Question 863: What is the blood supply of the liver in ml/min/100g?

A. 1500-2000 ml/min/100g
B. 1000-1500 ml/min/100g
C. 50-60 ml/min/100g (Correct Answer)
D. 250-300 ml/min/100g

Explanation: ***50-60 ml/min/100g*** - The liver receives a substantial blood supply, but when expressed per 100 grams of tissue, the value is around **50-60 mL/min/100g**. This demonstrates the organ's high metabolic demand. - This value represents the total blood flow from both the **hepatic artery** and the **portal vein** per unit weight of liver tissue. *1500-2000 ml/min/100g* - This value is extremely high and does not accurately represent the **blood flow per 100g of liver tissue**. Such a high flow rate would imply an unrealistic perfusion. - While the total blood flow to the liver is large, it's not at this magnitude when normalized to tissue weight. *1000-1500 ml/min/100g* - This range is closer to the **total blood flow to the entire liver** (1000-1800 ml/min), not the blood flow per 100 grams of tissue. - It's crucial to differentiate between total organ flow and flow density (per 100g). *250-300 ml/min/100g* - This value is significantly higher than the actual blood supply per 100g of liver tissue, suggesting an overestimation of the **perfusion density**. - While the liver is highly perfused, this rate is not physiologically accurate when normalized to the tissue weight.

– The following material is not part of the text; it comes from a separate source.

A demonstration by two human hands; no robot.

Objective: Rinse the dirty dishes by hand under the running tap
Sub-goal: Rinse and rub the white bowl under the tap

Question 864: What is the critical closing pressure in the context of capillary physiology?

A. Arterial pressure minus venous pressure
B. Capillary pressure minus venous pressure
C. Pressure below which capillaries close (Correct Answer)
D. None of the options

Explanation: ***Pressure below which capillaries close*** - The **critical closing pressure** is the lowest pressure at which blood can flow through a capillary. - When the luminal pressure falls below this threshold, the capillary collapses due to **extrinsic tissue pressure** and intrinsic vascular tone. *Arterial pressure minus venous pressure* - This calculation represents the **arteriovenous pressure gradient**, which drives blood flow through a vascular bed. - It does not directly define the point at which capillaries collapse. *Capillary pressure minus venous pressure* - This difference primarily influences filtration and reabsorption of fluids across the capillary wall. - It is not directly related to the **critical closing pressure** of the capillaries. *None of the options* - This is incorrect as one of the provided options accurately defines the **critical closing pressure**.

Question 865: What physiological mechanism leads to an increase in cardiac output?

A. Inhalation
B. Increased myocardial contractility (Correct Answer)
C. Increased parasympathetic activity
D. Transitioning from a supine to a standing position

Explanation: ***Increased myocardial contractility*** - **Increased myocardial contractility** directly leads to a greater **stroke volume** (the amount of blood pumped with each beat), thus increasing cardiac output (Cardiac Output = Stroke Volume × Heart Rate). - This can be stimulated by factors such as **sympathetic nervous system activation** or positive inotropic agents. *Inhalation* - While inhalation can temporarily affect venous return and intrathoracic pressure, it does not directly or consistently lead to a sustained increase in **cardiac output**. - Its primary effect is on **respiration**, not cardiac performance. *Increased parasympathetic activity* - Increased parasympathetic activity, primarily via the **vagus nerve**, acts to **decrease heart rate** and myocardial contractility. - This effect would typically **reduce cardiac output**, not increase it. *Transitioning from a supine to a standing position* - Transitioning to a standing position usually causes a **temporary decrease in venous return** and a brief drop in cardiac output as blood pools in the lower extremities. - The body then compensates by increasing heart rate and peripheral vascular resistance to maintain blood pressure, but the initial effect on cardiac output is generally a transient decrease.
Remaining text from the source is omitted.